- **BRIEF**
Among the lines below, keep only those from the one containing "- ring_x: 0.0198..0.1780" through the one containing "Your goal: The", and reproduce them exactly.

= = = = = = =

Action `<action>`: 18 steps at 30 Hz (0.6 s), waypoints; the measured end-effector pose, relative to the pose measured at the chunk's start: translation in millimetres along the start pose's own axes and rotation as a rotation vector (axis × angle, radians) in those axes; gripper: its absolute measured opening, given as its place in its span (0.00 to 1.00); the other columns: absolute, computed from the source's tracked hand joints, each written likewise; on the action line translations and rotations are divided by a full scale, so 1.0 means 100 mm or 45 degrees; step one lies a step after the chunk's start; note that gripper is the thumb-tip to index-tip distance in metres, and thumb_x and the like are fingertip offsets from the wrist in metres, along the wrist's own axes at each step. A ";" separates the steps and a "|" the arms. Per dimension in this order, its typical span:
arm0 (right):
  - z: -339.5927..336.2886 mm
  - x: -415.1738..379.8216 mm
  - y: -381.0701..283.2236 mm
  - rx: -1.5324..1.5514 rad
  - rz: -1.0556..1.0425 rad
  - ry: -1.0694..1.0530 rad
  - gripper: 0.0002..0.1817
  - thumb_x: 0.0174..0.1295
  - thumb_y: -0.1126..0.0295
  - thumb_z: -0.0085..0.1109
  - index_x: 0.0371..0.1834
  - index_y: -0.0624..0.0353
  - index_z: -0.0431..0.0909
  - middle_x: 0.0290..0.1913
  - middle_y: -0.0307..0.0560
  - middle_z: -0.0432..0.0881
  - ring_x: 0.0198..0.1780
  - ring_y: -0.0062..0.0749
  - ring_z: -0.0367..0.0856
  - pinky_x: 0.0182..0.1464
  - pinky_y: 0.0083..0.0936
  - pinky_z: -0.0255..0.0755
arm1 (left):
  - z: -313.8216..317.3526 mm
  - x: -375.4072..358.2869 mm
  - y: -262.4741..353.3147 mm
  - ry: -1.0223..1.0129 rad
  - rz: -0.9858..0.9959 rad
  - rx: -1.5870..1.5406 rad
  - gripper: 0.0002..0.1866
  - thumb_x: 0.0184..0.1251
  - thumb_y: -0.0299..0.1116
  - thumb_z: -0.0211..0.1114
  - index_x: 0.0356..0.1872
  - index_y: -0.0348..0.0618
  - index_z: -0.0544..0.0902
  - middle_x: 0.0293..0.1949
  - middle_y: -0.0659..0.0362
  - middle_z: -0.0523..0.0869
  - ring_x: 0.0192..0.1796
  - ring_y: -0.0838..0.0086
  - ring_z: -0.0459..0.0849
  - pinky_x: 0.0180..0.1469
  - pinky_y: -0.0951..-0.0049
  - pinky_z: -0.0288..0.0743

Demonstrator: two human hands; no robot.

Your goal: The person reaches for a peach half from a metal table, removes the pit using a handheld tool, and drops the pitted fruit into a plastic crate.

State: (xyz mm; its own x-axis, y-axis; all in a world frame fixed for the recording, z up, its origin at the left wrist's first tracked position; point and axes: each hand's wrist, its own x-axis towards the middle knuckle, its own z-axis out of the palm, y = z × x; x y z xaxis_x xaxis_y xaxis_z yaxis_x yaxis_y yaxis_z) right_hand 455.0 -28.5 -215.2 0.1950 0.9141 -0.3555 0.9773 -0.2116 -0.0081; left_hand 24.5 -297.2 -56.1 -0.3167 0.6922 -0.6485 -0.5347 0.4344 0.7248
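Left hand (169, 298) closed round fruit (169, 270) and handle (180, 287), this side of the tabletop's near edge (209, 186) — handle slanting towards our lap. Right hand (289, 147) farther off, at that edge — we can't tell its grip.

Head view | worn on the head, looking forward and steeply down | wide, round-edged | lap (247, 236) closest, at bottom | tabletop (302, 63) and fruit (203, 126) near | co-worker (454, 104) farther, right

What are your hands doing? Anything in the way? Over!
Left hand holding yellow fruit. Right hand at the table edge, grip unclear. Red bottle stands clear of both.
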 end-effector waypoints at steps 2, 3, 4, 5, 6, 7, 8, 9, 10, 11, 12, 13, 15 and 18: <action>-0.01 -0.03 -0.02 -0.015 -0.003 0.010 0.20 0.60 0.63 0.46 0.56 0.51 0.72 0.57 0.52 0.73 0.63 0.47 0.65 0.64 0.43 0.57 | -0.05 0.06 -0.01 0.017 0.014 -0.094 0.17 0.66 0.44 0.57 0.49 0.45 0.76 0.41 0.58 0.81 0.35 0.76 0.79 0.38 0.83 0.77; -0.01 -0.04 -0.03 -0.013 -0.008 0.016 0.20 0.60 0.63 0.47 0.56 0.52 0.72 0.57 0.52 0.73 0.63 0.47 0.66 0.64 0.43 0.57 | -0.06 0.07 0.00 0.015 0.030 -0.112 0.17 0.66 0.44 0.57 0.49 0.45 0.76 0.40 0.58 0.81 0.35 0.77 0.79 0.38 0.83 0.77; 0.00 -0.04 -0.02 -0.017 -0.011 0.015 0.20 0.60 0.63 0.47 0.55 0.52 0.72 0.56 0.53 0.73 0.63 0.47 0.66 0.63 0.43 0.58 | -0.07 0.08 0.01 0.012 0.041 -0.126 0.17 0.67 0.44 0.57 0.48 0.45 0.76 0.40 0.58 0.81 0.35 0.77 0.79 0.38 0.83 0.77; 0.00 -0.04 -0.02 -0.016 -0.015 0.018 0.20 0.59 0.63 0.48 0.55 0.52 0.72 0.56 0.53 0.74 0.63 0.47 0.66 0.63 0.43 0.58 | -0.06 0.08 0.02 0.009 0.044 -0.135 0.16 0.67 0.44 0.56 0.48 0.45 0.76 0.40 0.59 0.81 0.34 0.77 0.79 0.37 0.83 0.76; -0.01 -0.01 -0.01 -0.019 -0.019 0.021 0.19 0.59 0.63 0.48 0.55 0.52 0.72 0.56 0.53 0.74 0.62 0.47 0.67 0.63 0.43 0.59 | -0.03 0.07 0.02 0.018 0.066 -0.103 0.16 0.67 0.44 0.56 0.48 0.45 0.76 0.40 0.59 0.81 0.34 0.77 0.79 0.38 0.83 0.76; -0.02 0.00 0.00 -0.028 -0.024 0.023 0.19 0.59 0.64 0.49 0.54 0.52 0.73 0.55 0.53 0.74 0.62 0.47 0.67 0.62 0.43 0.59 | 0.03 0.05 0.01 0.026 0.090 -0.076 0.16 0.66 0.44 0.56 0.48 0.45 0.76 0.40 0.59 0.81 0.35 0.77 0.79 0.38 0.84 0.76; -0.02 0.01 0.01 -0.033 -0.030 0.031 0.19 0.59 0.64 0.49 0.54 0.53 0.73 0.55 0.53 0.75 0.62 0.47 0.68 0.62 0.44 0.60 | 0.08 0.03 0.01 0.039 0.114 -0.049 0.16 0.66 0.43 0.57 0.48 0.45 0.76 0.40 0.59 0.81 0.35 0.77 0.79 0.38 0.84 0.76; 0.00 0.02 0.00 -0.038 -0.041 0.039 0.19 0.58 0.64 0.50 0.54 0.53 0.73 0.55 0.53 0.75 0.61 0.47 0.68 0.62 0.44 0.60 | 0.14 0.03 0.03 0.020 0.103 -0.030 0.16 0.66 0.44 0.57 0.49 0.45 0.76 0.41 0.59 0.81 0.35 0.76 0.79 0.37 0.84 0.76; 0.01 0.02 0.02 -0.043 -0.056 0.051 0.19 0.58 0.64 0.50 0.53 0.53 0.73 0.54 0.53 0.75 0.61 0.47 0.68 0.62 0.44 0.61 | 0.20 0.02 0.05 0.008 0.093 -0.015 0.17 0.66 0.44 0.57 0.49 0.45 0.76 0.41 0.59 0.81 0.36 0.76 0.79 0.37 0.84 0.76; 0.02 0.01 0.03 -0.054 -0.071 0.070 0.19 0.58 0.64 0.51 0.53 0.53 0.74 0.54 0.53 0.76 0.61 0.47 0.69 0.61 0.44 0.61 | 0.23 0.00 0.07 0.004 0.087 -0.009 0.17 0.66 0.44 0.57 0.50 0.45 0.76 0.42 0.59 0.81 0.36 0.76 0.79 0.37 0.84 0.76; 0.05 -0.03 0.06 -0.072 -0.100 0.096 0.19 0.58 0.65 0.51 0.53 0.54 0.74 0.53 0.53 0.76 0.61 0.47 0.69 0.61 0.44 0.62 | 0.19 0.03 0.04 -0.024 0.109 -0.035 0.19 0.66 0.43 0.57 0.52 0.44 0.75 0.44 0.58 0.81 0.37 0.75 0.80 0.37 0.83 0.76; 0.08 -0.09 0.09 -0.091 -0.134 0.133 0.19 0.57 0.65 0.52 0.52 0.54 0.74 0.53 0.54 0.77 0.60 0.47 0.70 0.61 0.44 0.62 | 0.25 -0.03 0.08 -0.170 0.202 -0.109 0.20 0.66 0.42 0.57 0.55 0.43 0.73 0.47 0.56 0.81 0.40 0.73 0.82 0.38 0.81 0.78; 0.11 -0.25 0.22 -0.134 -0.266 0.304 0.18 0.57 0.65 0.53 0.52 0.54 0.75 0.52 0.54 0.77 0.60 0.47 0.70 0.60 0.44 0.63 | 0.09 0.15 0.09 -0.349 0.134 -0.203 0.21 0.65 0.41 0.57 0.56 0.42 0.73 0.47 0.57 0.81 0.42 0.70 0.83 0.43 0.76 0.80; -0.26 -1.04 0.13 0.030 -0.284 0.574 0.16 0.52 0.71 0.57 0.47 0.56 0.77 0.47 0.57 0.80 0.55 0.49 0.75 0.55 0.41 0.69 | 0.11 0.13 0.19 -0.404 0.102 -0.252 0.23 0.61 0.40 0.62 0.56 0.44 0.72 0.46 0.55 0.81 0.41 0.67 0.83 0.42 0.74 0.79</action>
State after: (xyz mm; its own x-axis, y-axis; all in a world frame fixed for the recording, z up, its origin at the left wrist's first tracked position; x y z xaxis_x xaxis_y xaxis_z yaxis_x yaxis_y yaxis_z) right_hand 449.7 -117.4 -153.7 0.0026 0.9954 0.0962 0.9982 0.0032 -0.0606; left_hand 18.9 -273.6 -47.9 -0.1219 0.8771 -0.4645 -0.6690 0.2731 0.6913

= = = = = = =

- **OUTPUT FOR THIS EXERCISE**
  - ring_x: 0.0198..0.1780
  - ring_y: -0.0062..0.0749
  - ring_z: -0.0367..0.0856
  - pinky_x: 0.0182..0.1464
  - pinky_y: 0.0083..0.0936
  - pinky_z: -0.0255..0.0755
arm1 (left):
  - z: -313.8216..317.3526 mm
  - x: -375.4072..358.2869 mm
  - y: -262.4741..353.3147 mm
  - ry: -1.0223..1.0129 rad
  - rz: -0.9858..0.9959 rad
  - rx: -1.5870..1.5406 rad
  - gripper: 0.0002..0.1866
  - thumb_x: 0.0184..0.1251
  - thumb_y: -0.0299..0.1116
  - thumb_z: -0.0211..0.1114
  - index_x: 0.0356..0.1872
  - index_y: -0.0348..0.0618
  - index_z: -0.0544..0.0902
  - middle_x: 0.0293..0.1949
  - middle_y: -0.0659..0.0362
  - middle_z: -0.0523..0.0869
  - ring_x: 0.0192..0.1796
  - ring_y: -0.0838..0.0086
  - ring_z: -0.0459..0.0849
  - pinky_x: 0.0180..0.1469
  - pinky_y: -0.0951..-0.0049
  - pinky_z: -0.0288..0.0743

Demonstrator: two human hands; no robot.

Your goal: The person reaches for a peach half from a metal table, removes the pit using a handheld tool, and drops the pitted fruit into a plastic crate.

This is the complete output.